Escutar e comprometer-se

Escutar significa validar o que nos chega. O que recebemos é mais do que informação, é a resposta à nossa interação com os demais e com o mundo em que vivemos. Escutar é reconhecer essa resposta e transformá-la em retroalimentação.

Retroalimentar-nos significa modificar ou corrigir nossos sentimentos, pensamentos, atitudes, palavras e ações de acordo com as respostas que produzem. Esta é a maneira em que aprendemos e nos desenvolvemos espiritualmente.

O efeito de escutar é comprometer-nos. As mensagens que recebemos não são dados inertes senão que é a vida que entra em nós. Cada mensagem é uma requisição que demanda de nós uma atualização. Nossa capacidade para responder a essas demandas define o grau de nosso compromisso total com a existência: com o mundo, com as almas, com nós mesmos.

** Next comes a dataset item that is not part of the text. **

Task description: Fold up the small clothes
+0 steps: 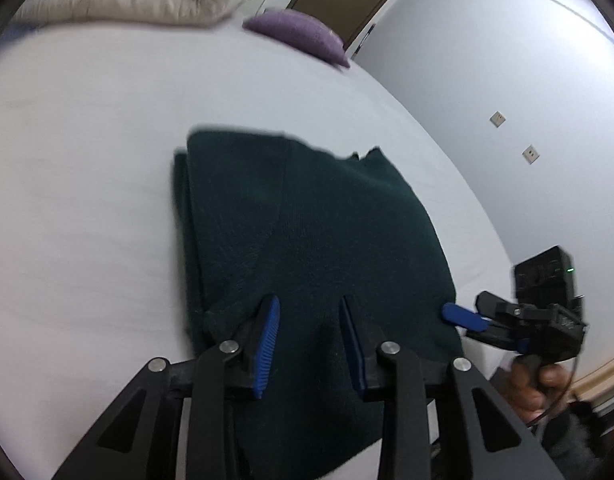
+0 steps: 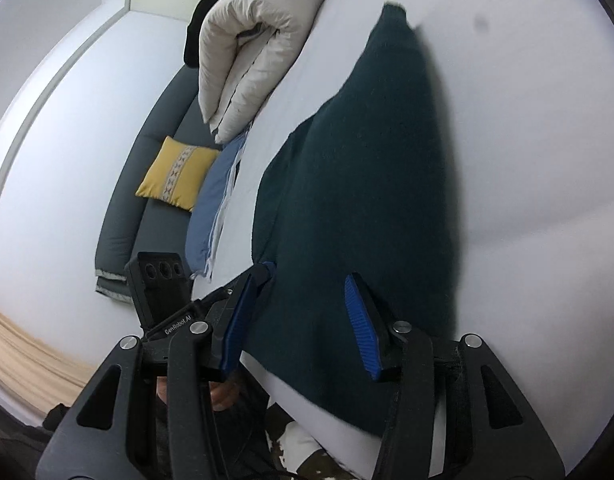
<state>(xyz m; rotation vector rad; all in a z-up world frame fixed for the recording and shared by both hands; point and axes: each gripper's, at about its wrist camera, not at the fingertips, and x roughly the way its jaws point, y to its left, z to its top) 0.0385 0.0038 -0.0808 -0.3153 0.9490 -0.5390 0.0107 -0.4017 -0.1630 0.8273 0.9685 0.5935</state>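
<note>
A dark green knitted garment [image 1: 307, 220] lies folded in a thick rectangle on the white bed sheet [image 1: 87, 160]. My left gripper [image 1: 308, 299] hovers over its near end. The jaws stand apart, the ribbed blue pads [image 1: 267, 336] are bare, and only the cloth beneath shows between them. At the garment's right corner my right gripper [image 1: 461, 312] comes in sideways, its blue finger touching the edge. In the right wrist view the garment [image 2: 367, 180] runs away from me. My right gripper [image 2: 305, 274] straddles its near corner, open, with its pad faces uncovered.
A folded cream duvet [image 2: 259, 48] and a purple pillow [image 1: 299, 36] lie at the bed's far side. A blue cloth [image 2: 211, 216] hangs at the bed's edge, beside a grey sofa [image 2: 155, 220] with a yellow cushion [image 2: 177, 174]. A hand [image 1: 535, 384] holds the right gripper.
</note>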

Na Mística do Coração, escutar vai além de registrar o que outro nos diz e o que vemos. Escutar é receber o outro e o que vemos. Com silêncio interior criamos o espaço para receber. Se esse espaço não existisse, o que outro diz rebateria contra o que nós dizemos; o que percebemos colidiria contra nossas ideias do que significa o que ouvimos e vemos.

Com o escutar enchemos de realidade o espaço criado pelo silêncio. Essa realidade é formada por todos os seres humanos — cada um deles — e por todos os aspectos da vida.

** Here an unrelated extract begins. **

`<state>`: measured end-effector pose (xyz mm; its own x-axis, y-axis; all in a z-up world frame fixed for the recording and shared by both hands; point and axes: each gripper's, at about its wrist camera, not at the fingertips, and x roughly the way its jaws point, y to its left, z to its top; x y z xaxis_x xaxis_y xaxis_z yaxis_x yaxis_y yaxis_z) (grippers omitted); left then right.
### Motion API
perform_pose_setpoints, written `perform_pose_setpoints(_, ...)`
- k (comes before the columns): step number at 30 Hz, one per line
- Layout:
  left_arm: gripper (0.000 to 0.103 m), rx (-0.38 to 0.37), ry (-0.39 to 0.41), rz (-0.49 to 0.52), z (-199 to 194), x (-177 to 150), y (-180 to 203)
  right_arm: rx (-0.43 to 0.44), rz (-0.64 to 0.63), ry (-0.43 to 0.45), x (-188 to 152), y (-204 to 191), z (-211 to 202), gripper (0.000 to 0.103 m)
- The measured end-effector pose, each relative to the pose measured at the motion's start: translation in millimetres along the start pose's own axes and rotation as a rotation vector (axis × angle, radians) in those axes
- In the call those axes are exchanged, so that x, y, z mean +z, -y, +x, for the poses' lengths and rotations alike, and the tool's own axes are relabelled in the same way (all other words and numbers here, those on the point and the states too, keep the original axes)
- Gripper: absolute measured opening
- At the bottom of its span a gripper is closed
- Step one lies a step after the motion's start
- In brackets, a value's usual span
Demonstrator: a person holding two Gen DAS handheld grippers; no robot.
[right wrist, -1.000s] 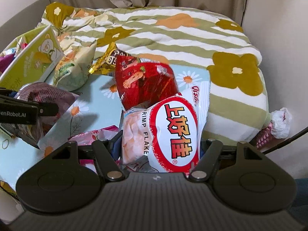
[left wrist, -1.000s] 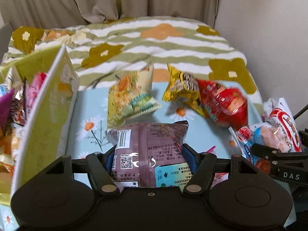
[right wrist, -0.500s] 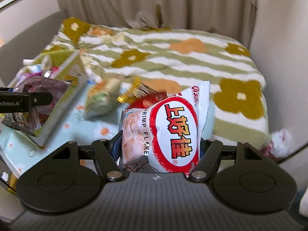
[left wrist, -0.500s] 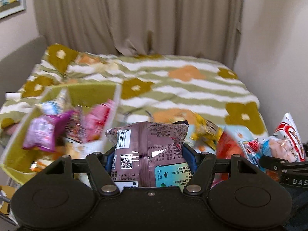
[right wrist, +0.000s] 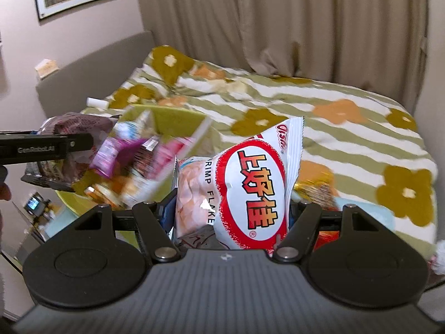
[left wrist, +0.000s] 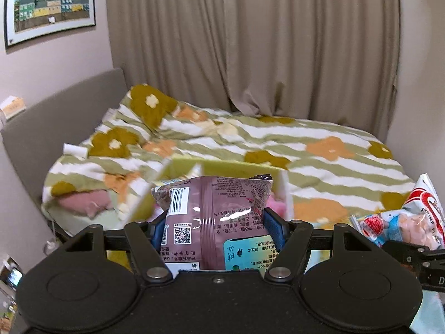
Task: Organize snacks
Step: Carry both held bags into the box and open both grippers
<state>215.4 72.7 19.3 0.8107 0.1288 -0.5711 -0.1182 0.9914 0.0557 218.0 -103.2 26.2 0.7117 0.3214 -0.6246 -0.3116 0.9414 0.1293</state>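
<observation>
My left gripper (left wrist: 217,222) is clamped on a brown bag (left wrist: 214,211), its blue pads pressing both sides; the bag stands upright between the fingers with its barcode and printed back facing the camera. My right gripper (right wrist: 230,208) grips a white shrimp bag (right wrist: 244,189) with a red oval label, also upright and pinched at both sides. Both bags are held in the air above the bed (left wrist: 319,150), over its near edge.

Just behind the brown bag in the left view sits the green box (left wrist: 230,168), open at the top, with something pink showing inside against its right wall. In the right view the box (right wrist: 178,118) lies to the left of the shrimp bag and is crowded with packets, blurred; a purple one (right wrist: 109,153) is on top. A gold packet (right wrist: 317,186) lies on the bed just right of the shrimp bag. Behind the bed hangs a curtain (left wrist: 250,41), and a picture (left wrist: 51,5) hangs on the wall to the left.
</observation>
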Motion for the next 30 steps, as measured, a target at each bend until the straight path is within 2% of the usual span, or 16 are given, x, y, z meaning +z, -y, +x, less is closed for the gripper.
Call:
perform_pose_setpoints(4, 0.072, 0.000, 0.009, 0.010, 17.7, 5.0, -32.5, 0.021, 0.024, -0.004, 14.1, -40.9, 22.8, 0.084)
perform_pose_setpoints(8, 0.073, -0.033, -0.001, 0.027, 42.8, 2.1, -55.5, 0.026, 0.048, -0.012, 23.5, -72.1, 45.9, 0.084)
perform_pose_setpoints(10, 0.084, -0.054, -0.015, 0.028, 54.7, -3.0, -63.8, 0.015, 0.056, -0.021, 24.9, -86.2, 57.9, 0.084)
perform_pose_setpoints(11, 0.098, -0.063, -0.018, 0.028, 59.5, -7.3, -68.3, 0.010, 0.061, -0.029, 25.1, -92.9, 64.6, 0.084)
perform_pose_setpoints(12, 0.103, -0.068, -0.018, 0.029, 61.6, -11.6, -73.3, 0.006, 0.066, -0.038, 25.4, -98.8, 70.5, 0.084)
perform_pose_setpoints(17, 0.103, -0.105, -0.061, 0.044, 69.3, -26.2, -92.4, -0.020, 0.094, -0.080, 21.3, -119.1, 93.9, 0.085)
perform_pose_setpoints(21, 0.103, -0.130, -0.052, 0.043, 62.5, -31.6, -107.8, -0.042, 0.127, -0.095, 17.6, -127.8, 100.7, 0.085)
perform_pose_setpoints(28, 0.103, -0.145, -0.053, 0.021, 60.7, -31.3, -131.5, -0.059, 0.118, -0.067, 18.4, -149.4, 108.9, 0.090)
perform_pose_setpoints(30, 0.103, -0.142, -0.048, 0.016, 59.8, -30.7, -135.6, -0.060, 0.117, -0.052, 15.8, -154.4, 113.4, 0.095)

Na relação com os demais, escutar significa ouvir e acompanhar, incorporar em nós a realidade do outro, sem julgá-lo nem intrometer-nos em sua vida. A partir daí podemos compreendê-lo. Escutar é compreender desde o ponto de vista do outro.

Quando nos centramos somente em nós e no que queremos conseguir, ignoramos, como se não existissem, as consequências de nossa forma de viver nos demais e em nós mesmos.

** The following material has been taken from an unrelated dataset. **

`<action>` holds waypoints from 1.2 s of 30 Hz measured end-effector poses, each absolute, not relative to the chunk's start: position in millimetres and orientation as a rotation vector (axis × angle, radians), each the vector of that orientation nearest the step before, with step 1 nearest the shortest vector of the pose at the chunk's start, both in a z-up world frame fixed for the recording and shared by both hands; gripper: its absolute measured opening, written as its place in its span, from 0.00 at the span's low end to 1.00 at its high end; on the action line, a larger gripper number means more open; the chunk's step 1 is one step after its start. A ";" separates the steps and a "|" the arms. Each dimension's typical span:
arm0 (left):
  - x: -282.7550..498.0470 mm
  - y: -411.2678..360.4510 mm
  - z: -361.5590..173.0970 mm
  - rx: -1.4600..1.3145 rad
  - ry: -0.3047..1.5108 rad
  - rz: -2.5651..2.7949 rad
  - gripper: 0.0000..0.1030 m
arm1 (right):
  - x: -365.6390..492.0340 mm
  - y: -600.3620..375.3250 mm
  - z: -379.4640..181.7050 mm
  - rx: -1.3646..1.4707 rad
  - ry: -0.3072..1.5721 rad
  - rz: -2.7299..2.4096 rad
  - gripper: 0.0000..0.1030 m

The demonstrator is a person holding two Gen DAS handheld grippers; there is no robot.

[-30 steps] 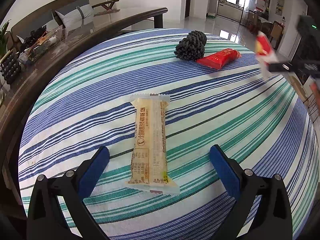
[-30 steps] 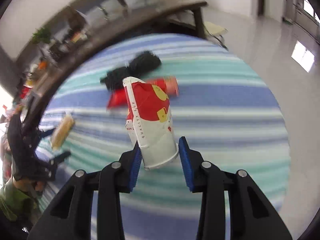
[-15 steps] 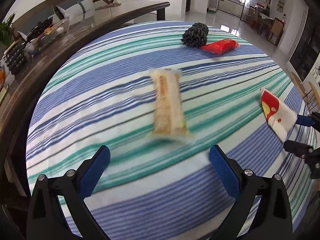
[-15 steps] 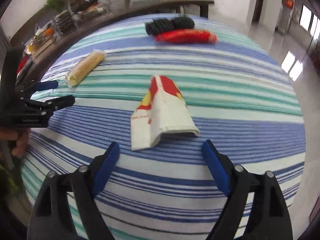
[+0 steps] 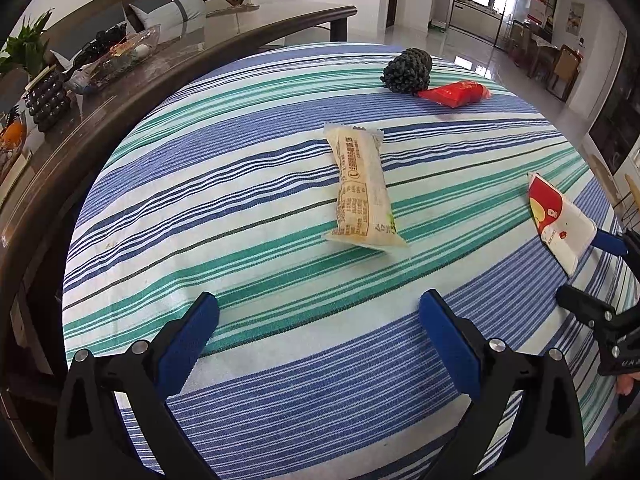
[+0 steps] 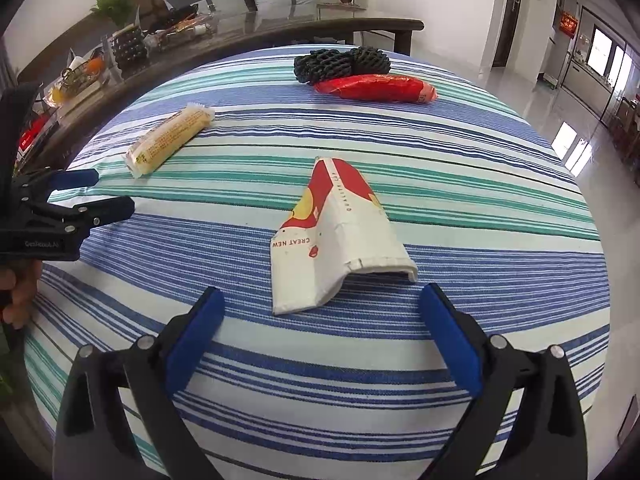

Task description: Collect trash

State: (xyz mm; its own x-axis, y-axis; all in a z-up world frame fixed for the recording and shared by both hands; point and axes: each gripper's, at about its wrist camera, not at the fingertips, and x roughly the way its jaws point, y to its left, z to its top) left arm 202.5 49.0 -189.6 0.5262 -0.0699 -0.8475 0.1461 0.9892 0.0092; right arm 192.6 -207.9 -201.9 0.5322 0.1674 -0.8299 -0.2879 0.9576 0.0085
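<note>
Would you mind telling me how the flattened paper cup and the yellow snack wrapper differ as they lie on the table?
The paper cup is white with red and yellow print; the snack wrapper is pale yellow throughout. The cup is crushed flat and tapers to one end, while the wrapper is an even, puffed bar shape. The cup lies just ahead of the right gripper, whose jaws are opening; the wrapper lies nearer the left gripper. Both rest flat on the striped tablecloth, ungripped.

The left gripper (image 5: pixel 318 338) gapes empty; the right gripper (image 6: pixel 320 332) is opening, apparently gripping nothing.
</note>
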 end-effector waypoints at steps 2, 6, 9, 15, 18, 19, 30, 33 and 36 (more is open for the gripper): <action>203.7 46.8 -189.9 0.075 0.998 -0.113 0.96 | 190.5 -208.5 -202.1 -0.135 0.973 0.272 0.93; 204.8 44.0 -190.7 0.067 0.972 -0.089 0.96 | 190.7 -208.5 -201.9 -0.135 0.973 0.271 0.94; 205.9 44.4 -190.7 0.064 0.972 -0.091 0.96 | 190.5 -207.9 -202.3 -0.133 0.976 0.278 0.96; 206.0 44.4 -190.7 0.065 0.972 -0.090 0.96 | 189.8 -208.0 -202.8 -0.134 0.977 0.278 0.96; 205.8 44.3 -190.7 0.065 0.972 -0.091 0.96 | 189.8 -207.9 -202.8 -0.133 0.977 0.278 0.96; 206.0 44.8 -190.8 0.065 0.972 -0.091 0.96 | 189.6 -207.6 -202.8 -0.133 0.977 0.278 0.96; 222.1 52.2 -177.9 0.016 1.029 -0.182 0.95 | 189.3 -207.6 -202.9 -0.128 0.976 0.280 0.96; 225.6 57.1 -163.9 -0.065 0.964 -0.258 0.95 | 189.0 -210.3 -201.6 -0.108 0.973 0.298 0.96; 237.7 52.2 -163.9 -0.039 0.958 -0.262 0.95 | 198.6 -226.6 -195.6 -0.003 1.003 0.372 0.95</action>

Não observamos o que estamos fazendo. Os problemas que nós padecemos e que afetam os outros nascem de nossas ambições e ilusões que manejam nossa conduta, a qual, por sua vez, gera situações que, por falta de observação de nossa parte, não ligamos com sua origem: nossas ambições e ilusões.

Aprender a escutar é indispensável para evitar embater-nos com o próprio egoísmo com que ferimos os que nos rodeiam. Aprender a escutar é usar nossa capacidade de silenciar e dar atenção ao que chega a nós através dos demais (suas respostas e reações a nossas ações) e do meio em que vivemos, a Terra (suas respostas e reações ao que fazemos sobre ela).

O fazer silêncio, o escutar e o participar nos conduz a comprometermo-nos com o que vamos incorporando a nossa consciência. O compromisso com nós mesmos se transmuta no compromisso com tudo o que existe.

Ao dar espaço em nós para a totalidade do que percebemos — e para o mistério que desconhecemos — tudo é em nós.

Comprometer-nos implica fazer nossas as dificuldades dos demais e também as nossas e encarar nossa vida de maneira que conduza a resolvê-las, tanto na ordem individual como na coletiva.

Escutar e comprometer-nos são duas faces de uma mesma coisa. Se escutamos nos fazemos responsáveis, comprometemo-nos; se nos comprometemos temos que escutar. É assim que o silêncio, o calar e o escutar nos demandam responder com tudo o que somos. E nossa resposta é a verdadeira mensagem que transmitimos, nossa obra real para as almas e o mundo.